For this exercise, transcribe every line of the material exactly and skip the pictures.

*** Information shown Section Begins ***

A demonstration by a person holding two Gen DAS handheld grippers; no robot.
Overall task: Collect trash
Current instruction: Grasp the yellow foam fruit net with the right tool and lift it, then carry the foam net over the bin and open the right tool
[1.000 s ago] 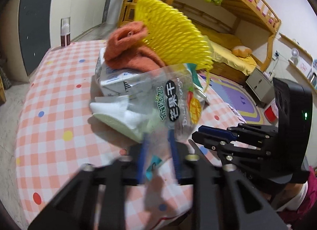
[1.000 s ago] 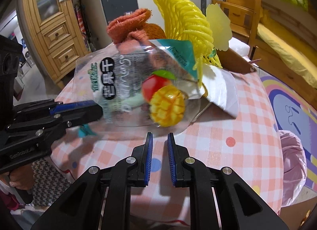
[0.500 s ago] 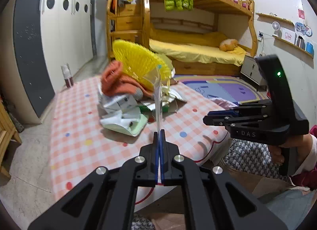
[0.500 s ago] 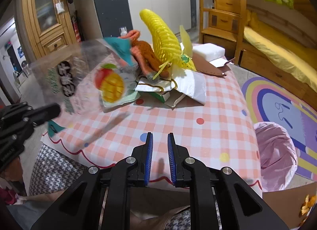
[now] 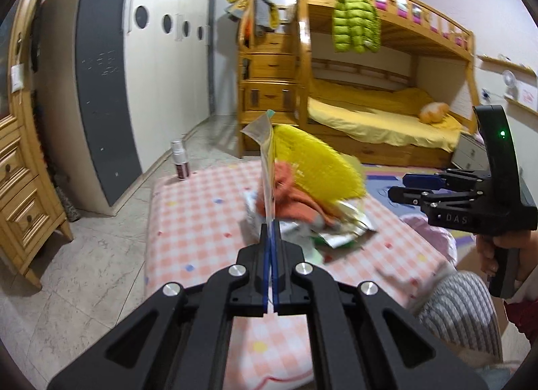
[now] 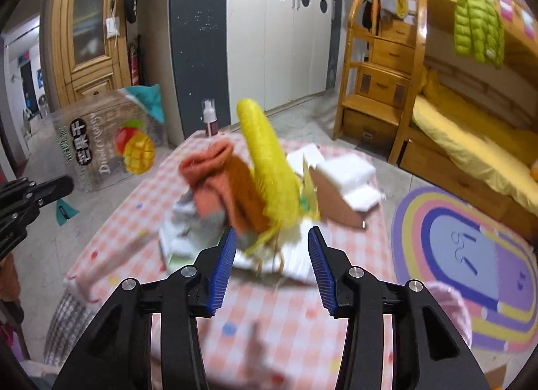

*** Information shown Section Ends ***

**Reply**
A demonstration by a person holding two Gen DAS handheld grippers; no robot.
Overall task: Collect trash
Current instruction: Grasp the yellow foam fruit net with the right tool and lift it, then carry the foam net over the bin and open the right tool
[1.000 s ago] 
[1.000 s ago] 
[0.500 s ago] 
[0.500 s ago] 
[now] 
[now] 

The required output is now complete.